От одного двустишия к другому растет напряжение. Душа и сознание сообща всматриваются, вдумываются, охватывают чувствами эту чужую жизнь, и ты понимаешь: «тихий, как каторга, Кильский канал» — угрожающий образ путей, какие вскоре вдоль и поперек пересекут Европу, чтобы несколько лет мучила ее каторга войны и «нового порядка», где «...будто весь воздух иссвистан плетьми, молчанье металла — над людьми».

Тихонов вспоминал, с какой иронией встретили парижские «знатоки европейской политики» его прогнозы. А он говорил им, что чувствовал. Его томило предощущение близкой войны.

Мысленно он уже видел прыжок фашистского зверя на этот не думающий об опасности древний материк. Он представлял себе траекторию этого прыжка. Можно поразиться стихам того времени:

А в Варшаве шумят тополя,
Электричеством вымыты спицы,
Позабыв про немые поля,
Как на тризне, гуляет столица.

Послушайте дальше:

И встает неизвестный солдат
Из могилы, луной освещенной,
И, как маршал, последний парад
Принимает страны обреченной.

Через четыре года вторая мировая война началась с нападения гитлеровского вермахта на Польшу, «страну обреченную».

А в то время, когда Тихонов писал стихи, озаренные видениями недалекого будущего, реакционная пресса хлороформировала сознание европейских народов, стараясь усыпить их фальшивым миротворчеством будущих «мюнхенцев». Британский премьер Чемберлен получит аудиенцию у фюрера в Берлине, а вернувшись в Лондон, заявит соотечественникам: «Я привез вам мир».

Но история уже строгала доски на гробы жертвам второй мировой войны. И советский поэт слышал визжание тех рубанков и перестук тех топоров.

Перед ним теснятся образы истории. В Париже, у памятника французскому маршалу, складываются строки: «Всплывает детства дальний миг, ты над душой моей стоял в страницах рваных книг, веселый маршал Ней». Поэт обращается к красноречивой бронзе, к тому, кто хорошо знал мужество и отвагу, желая рассказать ему про героев Перекопа.

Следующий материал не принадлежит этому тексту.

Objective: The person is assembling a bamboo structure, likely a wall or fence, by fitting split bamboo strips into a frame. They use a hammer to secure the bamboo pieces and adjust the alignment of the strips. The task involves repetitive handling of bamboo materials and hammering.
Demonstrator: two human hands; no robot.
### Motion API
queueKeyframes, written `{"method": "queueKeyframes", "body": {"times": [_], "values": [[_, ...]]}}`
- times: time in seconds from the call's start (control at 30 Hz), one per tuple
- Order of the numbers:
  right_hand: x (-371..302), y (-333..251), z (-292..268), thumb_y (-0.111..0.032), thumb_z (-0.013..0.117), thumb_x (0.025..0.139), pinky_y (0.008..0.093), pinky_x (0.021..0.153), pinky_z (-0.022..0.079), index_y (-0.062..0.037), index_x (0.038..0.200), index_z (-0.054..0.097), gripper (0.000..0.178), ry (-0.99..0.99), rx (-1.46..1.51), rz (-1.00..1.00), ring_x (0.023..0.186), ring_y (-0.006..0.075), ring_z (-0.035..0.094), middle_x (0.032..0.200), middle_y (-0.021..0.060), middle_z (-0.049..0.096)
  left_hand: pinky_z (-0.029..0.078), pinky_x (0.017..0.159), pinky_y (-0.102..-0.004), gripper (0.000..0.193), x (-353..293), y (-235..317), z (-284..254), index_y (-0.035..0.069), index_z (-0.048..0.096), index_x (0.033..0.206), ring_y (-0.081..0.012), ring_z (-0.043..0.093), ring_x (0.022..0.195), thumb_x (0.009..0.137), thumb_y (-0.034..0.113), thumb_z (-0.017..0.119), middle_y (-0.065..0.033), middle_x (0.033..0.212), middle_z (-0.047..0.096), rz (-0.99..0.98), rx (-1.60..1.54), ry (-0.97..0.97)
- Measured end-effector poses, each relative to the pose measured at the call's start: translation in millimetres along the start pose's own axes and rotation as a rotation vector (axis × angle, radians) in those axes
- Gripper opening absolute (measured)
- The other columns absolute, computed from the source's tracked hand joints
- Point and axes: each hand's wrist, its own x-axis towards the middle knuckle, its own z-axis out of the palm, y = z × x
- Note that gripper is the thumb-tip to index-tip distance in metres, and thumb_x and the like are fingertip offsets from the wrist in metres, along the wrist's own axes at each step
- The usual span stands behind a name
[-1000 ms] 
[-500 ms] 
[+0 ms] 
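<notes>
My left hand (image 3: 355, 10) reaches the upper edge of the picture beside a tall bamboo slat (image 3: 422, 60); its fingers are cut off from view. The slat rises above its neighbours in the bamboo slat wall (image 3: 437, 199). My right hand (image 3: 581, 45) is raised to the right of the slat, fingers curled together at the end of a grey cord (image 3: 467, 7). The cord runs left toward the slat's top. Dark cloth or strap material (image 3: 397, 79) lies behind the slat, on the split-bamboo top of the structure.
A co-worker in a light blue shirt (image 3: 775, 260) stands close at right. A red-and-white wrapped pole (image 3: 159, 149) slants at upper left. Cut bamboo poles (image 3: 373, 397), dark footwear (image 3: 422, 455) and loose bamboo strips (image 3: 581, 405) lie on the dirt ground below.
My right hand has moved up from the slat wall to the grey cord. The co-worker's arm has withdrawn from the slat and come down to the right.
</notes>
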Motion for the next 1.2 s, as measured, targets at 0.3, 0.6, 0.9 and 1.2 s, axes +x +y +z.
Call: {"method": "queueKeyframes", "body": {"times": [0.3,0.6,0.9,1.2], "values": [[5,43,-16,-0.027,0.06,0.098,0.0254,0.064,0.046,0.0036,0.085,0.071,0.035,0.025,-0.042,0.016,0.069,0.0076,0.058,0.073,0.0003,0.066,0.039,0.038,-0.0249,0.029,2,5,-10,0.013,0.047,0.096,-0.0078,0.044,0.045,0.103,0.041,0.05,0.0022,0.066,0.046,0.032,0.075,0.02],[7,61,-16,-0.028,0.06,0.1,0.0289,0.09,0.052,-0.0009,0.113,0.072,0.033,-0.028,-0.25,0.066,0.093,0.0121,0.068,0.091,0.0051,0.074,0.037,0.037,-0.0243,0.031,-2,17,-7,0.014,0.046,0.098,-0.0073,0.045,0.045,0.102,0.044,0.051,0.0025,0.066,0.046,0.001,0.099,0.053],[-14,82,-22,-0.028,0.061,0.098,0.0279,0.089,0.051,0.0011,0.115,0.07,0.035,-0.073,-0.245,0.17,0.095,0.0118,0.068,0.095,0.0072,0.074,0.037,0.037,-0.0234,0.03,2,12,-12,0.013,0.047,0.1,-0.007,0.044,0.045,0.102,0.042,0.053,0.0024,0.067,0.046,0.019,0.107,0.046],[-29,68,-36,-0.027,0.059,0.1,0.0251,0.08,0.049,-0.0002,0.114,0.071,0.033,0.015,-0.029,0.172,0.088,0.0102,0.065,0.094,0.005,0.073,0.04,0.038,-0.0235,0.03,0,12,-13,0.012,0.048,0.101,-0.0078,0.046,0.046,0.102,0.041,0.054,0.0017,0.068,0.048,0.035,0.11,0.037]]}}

Про день, что не был бирюзов,
Про наших армий вихрь,
Про тех, что вышли из низов, —
Про маршалов моих.

Читая стихотворение, я размышлял над явлением поэтических импульсов, над тайной и чудом ассоциаций. Конечно, Париж легко навевает силуэты прошлого. И что неожиданного в возникновении перед поэтом картин Отечественной войны 1812 года и поражения Наполеона в России?

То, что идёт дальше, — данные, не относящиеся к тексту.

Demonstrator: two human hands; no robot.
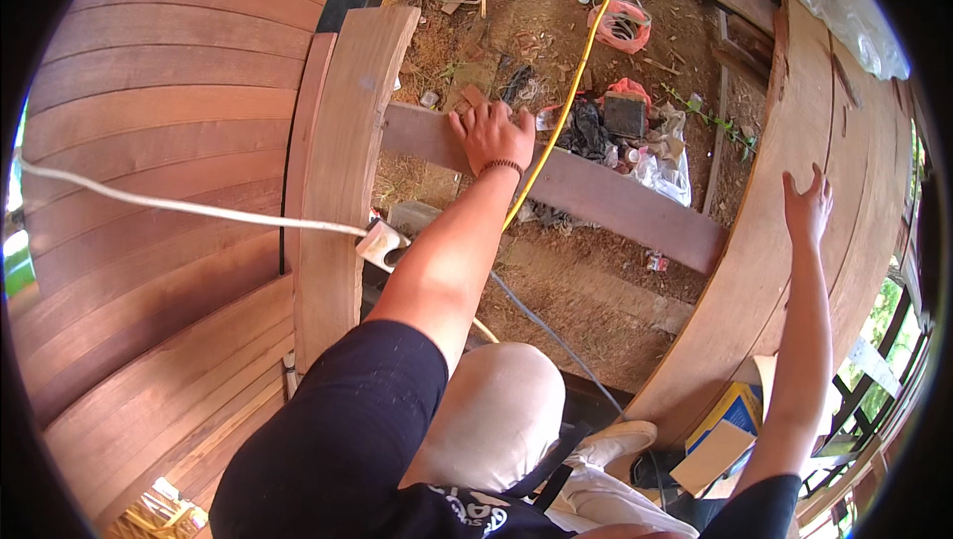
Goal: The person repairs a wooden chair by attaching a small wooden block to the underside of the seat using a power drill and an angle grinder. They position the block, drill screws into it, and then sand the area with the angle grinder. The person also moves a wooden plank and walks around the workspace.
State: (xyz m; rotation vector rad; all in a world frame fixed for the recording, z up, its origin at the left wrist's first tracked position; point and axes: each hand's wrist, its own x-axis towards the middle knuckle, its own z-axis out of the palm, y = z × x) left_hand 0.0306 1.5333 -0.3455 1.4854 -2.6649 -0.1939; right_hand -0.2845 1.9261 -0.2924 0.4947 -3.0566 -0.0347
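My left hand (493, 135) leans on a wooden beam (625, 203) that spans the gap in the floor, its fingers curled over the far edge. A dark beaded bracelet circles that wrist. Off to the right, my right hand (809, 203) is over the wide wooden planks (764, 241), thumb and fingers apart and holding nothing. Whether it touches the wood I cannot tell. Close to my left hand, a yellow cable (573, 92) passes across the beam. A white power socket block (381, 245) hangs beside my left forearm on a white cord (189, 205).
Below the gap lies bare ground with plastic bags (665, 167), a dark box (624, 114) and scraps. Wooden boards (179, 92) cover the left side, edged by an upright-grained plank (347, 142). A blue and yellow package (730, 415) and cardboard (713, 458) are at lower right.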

Но не пышный склеп в доме инвалидов, не прах императора-завоевателя пробуждает поэтическое вдохновение. Поэт пришел к герою своих отроческих основ — Нею. Быть может, здесь, под сверкающим клинком, в мыслях и воображении поэта с новой остротой и силой столкнулись тщета ложно-романтических «крестовых походов», бессмыслицы идей мирового господства и простое желание людей жить в мире и счастье.